What if you ingest 10s of millions of rows a day, and need to conditional update...

btilly · on Jan 27, 2021

What if you ingest 10s of millions of rows a day, and need to conditional updates based on those 10s of millions of rows?

Know your problem, then set things up appropriately.

I was addressing someone whose problem looked like a reporting query about a consumer application that was affecting the responsiveness of their consumer application. For that case separate the transactional and reporting database and tune each appropriately. That means, for example, different numbers of connections, different memory per connection, different amounts of temporary table space, and so on.

The problem that you're describing is much like the one I'm currently facing, ingesting time series from a busy factory floor, then doing various kinds of analytics. For that case, you can simply use one database, optimize reasonably, tune appropriately for the workload, and set appropriate expectations on responsiveness.

In all these cases you don't need a distributed system. Not unless your requirements are a lot harsher than what has been described so far.

mulmen · on Jan 27, 2021

My relational experience is largely in the analytics world. Can you give me a (simplified/obfuscated) example of this type of workload? Why do the rows need to be updated together or so frequently? My imagination is failing me but this sounds like an interesting problem.

barrkel · on Jan 28, 2021

Most recently I was chief architect at London-based fintech SaaS company that does reconciliations. Recs, as they're known, are in practice a big diff, or join (in the relational sense), between two sets of tabular data.

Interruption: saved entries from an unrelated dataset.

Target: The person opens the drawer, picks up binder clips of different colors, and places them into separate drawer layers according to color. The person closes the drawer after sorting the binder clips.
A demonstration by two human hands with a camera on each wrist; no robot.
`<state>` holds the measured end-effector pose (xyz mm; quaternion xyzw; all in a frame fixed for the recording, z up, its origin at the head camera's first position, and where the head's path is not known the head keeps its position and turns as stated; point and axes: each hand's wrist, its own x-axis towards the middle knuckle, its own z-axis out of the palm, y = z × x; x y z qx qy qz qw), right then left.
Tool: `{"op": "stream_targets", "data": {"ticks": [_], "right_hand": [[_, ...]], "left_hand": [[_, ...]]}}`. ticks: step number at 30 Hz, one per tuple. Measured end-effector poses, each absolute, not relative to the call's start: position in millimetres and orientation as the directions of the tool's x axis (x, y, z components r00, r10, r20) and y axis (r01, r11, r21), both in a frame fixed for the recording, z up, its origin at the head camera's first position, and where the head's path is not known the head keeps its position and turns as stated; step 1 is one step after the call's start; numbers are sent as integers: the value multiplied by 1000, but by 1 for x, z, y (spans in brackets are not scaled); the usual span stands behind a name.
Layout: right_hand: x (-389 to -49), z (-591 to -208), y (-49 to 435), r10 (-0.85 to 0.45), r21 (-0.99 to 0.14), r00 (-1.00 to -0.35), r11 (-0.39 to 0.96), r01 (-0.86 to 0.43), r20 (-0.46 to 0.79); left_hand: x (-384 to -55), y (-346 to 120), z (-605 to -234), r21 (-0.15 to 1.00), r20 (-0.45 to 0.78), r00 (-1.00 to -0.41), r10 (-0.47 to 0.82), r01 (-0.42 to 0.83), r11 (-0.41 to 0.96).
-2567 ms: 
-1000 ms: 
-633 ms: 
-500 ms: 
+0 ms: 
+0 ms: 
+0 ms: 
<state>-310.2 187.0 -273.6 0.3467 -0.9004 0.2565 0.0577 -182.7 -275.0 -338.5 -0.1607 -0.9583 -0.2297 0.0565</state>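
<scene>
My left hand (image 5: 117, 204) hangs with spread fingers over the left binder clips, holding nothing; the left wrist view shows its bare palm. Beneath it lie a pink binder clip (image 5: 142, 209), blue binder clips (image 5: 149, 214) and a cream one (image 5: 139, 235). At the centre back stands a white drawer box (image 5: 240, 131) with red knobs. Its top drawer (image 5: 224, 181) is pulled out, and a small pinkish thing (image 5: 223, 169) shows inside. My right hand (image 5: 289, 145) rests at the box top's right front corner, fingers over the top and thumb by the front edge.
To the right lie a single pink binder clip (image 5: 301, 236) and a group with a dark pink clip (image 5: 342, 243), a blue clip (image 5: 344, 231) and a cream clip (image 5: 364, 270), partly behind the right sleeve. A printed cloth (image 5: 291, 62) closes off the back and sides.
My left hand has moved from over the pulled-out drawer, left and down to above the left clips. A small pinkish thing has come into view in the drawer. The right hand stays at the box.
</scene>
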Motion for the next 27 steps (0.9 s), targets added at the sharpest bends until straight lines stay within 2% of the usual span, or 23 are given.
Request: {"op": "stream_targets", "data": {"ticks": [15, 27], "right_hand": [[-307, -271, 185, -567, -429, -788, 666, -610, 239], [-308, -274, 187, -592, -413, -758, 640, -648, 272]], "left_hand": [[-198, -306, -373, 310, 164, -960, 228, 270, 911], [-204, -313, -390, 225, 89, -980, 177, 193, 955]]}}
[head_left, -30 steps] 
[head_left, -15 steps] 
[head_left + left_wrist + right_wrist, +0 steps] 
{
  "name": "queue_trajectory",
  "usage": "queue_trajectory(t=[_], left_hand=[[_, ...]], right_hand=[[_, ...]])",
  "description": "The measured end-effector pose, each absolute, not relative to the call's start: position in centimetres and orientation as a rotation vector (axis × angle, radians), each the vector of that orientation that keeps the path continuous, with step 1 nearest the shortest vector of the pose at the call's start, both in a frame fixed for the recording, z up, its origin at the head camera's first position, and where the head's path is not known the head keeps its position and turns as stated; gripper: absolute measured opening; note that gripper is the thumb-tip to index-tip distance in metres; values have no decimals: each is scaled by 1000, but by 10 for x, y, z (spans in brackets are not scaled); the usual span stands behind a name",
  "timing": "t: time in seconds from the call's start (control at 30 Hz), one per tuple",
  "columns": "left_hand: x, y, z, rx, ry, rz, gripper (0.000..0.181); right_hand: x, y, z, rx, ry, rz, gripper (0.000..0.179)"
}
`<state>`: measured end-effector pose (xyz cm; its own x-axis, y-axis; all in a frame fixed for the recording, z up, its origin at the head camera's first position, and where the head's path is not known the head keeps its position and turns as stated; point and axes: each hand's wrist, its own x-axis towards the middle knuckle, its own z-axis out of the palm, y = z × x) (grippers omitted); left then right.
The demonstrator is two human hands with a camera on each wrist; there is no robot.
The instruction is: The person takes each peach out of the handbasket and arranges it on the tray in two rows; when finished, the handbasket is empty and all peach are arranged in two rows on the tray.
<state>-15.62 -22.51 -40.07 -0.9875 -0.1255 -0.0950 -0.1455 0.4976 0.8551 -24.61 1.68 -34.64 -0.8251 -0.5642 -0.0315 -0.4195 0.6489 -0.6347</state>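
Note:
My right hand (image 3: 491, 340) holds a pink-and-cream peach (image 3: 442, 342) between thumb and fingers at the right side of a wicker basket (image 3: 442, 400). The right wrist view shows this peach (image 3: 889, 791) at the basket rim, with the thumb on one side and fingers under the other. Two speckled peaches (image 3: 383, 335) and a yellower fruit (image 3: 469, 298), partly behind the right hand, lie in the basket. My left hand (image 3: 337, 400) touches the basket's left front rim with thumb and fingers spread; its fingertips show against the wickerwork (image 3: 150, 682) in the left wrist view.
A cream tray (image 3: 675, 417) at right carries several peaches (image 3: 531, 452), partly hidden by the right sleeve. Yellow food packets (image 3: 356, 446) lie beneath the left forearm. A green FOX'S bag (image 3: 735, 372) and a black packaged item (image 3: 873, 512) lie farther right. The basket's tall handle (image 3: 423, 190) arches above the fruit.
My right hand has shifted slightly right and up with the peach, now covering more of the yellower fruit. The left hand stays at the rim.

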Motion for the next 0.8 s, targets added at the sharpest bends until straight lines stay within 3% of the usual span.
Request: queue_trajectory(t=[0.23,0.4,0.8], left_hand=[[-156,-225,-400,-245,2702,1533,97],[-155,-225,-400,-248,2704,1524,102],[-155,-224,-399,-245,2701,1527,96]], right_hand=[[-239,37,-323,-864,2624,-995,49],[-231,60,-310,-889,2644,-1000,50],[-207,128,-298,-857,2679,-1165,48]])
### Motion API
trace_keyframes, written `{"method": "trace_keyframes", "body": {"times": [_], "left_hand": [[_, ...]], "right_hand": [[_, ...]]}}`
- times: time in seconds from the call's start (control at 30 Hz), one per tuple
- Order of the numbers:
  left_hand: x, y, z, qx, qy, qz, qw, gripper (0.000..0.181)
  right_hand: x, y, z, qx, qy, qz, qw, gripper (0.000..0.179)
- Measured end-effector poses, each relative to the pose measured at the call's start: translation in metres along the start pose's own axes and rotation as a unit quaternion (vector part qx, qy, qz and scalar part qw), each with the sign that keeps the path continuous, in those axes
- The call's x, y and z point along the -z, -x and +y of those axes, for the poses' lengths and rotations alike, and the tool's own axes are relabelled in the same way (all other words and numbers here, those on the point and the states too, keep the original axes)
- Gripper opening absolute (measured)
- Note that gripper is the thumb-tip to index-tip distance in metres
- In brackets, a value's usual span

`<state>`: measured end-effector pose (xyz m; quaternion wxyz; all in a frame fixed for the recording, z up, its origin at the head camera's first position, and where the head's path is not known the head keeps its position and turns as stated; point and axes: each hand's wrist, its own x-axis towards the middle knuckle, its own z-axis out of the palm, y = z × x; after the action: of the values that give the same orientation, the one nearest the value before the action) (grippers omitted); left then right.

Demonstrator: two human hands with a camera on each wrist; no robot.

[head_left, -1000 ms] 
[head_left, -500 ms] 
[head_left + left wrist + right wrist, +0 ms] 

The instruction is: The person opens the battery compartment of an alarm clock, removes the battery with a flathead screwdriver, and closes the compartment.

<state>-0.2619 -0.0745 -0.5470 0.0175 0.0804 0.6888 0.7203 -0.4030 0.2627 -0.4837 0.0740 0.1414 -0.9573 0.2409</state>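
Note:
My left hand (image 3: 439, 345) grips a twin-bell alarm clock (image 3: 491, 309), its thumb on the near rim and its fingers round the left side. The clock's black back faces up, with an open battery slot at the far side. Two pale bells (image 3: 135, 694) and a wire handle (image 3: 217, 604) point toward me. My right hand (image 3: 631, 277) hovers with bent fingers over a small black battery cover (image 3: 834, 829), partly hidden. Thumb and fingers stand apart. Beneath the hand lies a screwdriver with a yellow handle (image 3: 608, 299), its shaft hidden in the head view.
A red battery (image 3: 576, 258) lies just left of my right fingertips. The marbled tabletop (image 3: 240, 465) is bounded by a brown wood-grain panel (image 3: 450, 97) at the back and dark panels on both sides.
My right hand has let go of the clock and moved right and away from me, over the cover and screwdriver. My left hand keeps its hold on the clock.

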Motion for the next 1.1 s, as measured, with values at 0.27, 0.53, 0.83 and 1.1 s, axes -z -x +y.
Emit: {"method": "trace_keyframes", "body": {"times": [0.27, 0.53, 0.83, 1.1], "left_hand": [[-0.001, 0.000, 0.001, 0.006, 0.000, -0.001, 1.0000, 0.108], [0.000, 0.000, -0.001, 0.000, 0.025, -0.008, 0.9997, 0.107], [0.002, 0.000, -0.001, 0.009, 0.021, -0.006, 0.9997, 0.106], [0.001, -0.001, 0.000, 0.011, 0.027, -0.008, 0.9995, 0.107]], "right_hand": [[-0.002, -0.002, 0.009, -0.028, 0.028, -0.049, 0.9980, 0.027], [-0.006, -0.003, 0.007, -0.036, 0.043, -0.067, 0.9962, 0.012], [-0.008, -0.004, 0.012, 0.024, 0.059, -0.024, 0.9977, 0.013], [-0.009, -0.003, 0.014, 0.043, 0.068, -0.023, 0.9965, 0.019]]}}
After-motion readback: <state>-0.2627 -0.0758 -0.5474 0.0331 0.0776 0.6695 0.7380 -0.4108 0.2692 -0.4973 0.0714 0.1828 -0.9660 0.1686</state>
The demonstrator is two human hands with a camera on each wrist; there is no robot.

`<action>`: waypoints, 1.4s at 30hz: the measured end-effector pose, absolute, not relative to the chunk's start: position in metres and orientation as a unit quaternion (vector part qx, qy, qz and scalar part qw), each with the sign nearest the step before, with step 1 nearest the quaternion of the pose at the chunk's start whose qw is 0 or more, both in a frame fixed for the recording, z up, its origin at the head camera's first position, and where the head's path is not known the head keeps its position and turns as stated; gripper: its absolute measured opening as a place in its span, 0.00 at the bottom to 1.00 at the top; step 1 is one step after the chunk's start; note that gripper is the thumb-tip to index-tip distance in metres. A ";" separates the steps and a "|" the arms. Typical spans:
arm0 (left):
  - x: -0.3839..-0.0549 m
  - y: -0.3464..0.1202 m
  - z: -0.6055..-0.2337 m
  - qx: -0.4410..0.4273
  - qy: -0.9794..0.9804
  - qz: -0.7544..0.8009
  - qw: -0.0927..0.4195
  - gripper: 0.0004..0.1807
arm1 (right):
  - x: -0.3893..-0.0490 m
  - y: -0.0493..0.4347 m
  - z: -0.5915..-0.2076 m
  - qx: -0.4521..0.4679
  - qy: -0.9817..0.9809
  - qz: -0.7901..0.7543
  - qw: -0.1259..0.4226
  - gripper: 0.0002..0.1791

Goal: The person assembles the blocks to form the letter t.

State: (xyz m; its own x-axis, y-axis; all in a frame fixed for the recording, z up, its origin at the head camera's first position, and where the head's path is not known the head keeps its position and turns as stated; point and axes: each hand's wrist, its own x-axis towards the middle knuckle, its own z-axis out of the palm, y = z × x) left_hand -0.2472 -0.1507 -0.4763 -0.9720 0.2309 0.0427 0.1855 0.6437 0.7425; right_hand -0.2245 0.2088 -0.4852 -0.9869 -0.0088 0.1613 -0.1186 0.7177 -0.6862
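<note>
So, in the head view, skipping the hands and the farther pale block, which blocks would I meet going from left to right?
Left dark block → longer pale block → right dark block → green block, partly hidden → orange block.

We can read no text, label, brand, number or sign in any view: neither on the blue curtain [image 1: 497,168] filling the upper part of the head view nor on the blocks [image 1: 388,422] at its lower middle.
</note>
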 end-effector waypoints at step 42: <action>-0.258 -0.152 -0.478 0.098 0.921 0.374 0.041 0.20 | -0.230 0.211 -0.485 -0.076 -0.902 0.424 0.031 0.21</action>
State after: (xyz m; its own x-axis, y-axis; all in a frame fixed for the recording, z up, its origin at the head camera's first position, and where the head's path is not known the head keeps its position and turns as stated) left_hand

The clients are financial organizations, and the records are things like trades, positions, transactions of various kinds. Larger organizations perform millions of these a day, and for regulatory and risk reasons need to have controls in place such that they are accounted for in different systems and with different counterparties (trade repositories, brokers and the like).

So the system looks like this: it takes in lots of records for one side, lots of records for the other side, and compares the two. This produces 4 classes of output: fully matched data; partially matched data (some fields in the "join", like ISIN, are matches, but others are different - e.g. the price or quantity or fee is incorrect); and unmatched data on the left and right sides.

All this data needs to be written into a database and fetchable and queryable and sortable on demand by end users, by any field in the data, or by metadata associated with the records. This in itself is a challenge, since you can't index everything and you especially can't index across joins.

But there's more. Unmatched data may get matched by subsequently submitted data, and partially matched data may be updated by refreshed submitted data. Workflow metadata needs to be associated with outstanding items (unmatched, partially matched), and this workflow information has further details, like labels, comments, assigned users and groups, which in turn may be updated manually or automatically, with configurable rule-based automatic workflow classification and assignment.

Millions of records a day added, across lots of customers, adding up to billions of rows a day (multiple rows per record, naturally). Maybe 5% of inserted records will get meaningfully updated later, but 5% of a big number is still pretty big.

Ideally recs would have 100% match rate and not need any workflow metadata because there would be no problems to assign to anyone, nor label or comment on. But match quality (often a function of customer maturity and sophistication) is variable, and more importantly, input batch skew is very common. That is, maybe an org gets a batch every evening from its counterparty, but submits an up-to-the-minute snapshot of its own data. If the skew is bad, every rec might have 30% unmatched data which will mostly be fully matched after the next batch comes in the next day. This overhang (called 'carry over' internally) needs to be managed; if it gets too stale (timestamps, expiry), if it doesn't in fact get matched off, if it gets refreshed by new data, etc.

Oh, and you can't stick everything denormalized into a document database and build nice fat indexes, because the bigger customers are hyper-cautious and don't want data intermingling, and running separate redundant services for every customer is too expensive.

It is an interesting problem - or at least it was, but it's not my problem any more!

mulmen · on Jan 29, 2021

Thanks for taking the time to explain that. Food for thought.

barrkel · on Jan 29, 2021

MySQL was the chosen store, chosen primarily for its (async) replication story which was better than Postgres back in 2012. Though I'm not sure it wouldn't still be a better choice today with the update load, I've had problems in personal toy (~20 million row) projects with slow bulk update speed in Postgres.

The last thing I did before I left was build out a mechanism for mirroring a denormalized copy of recent data in ClickHouse, partitioned by time (for matched) and type (for partials / unmatched). CH, being analytics oriented, works much better for the ad-hoc end user queries, which filter and sort on a handful of arbitrary columns - ideal for a columnar store. Interactive updates can be handled by CH's versioned merge tree table engine, and batch updates by rewriting the relevant partition from the source of truth in MySQL.

I chose CH primarily because it scaled down well for a columnar store - much better than anything in the Hadoop space. The conservatism of the market meant you couldn't just throw random cloud provider data mechanisms at it, nor a whole lot of fancy big stuff.